Foster elderly friends, says charity

by FFE EU News staff

Photo source: Alamy

The ‘epidemic of isolation’ – this is how innovation charity Nesta chief executive Geoff Mulgan described Britain’s dependence on care homes for their elderly.

‘We have a very mobile, individualistic society,’ said Mulgan. ‘Many visitors from poorer countries are shocked when they see how we treat our older people.’

To combat this epidemic, Nesta proposed that Brits ‘foster’ their elderly friends – that neighbourhoods be in charge of the frail should their own families fail to look after them.

Nesta said since many families live away from their elderly, neighbourhoods must step up and take responsibility. ‘Where they don’t have family near to hand we need to look at new approaches. There is fostering for older people, where if they don’t have a family near to hand they go and live with another family.’ Neighbourhood Watch schemes can also be tapped to care for older people.

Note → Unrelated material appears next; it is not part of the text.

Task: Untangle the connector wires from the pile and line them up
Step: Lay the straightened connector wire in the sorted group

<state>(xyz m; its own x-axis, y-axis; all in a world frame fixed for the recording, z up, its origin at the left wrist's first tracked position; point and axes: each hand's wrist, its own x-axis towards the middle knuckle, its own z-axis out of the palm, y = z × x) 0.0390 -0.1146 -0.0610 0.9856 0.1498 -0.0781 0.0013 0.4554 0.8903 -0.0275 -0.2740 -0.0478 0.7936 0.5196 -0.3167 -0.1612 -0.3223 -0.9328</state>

Mulgan also expressed his belief that care homes have been staging grounds for ‘abuse,’  saying: ‘People have applied methods essentially from factories to care, targeting the number of minutes needed to dress or feed someone, rather than caring for them as a human being.’

Their proposal came after health secretary Jeremy Hunt revealed a ‘national shame’ – that 1 million older people have been neglected by society. He has said that 5 million people count the television as their ‘main form of company.’

The secretary planned to open a national debate tackling society’s attitude towards the elderly, as he was concerned they have been frozen out by friends, relatives and neighbours. He wished British families would emulate their Asian neighbours who tended to look after their elderly in their own homes.

Hunt pointed out Asian societies where care homes were ‘a last rather than a first option.

‘The social contract is stronger because as children see how their own grandparents are looked after, they develop higher expectations of how they too will be treated when they get old.

‘If we are to tackle the challenge of an ageing society, we must learn from this – and restore and reinvigorate the social contract between generations. And uncomfortable though it is to say it, it will only start with changes in the way we personally treat our own parents and grandparents.’

Other sectors however are not so supportive of the health secretary. Professor of gerontology at King’s College in London Anthea Tinker, for example, has criticised Hunt for claiming that the elderly are generally better cared for in Asia – especially by using China as a basis for comparison.

She said ‘We’ve got to knock the myths on the head. In eastern Asia there is great respect and reverence for elderly people, but the reality is with one-child families the children are just often not there because they’ve moved to a city. It’s not practical for families to depend on their children.’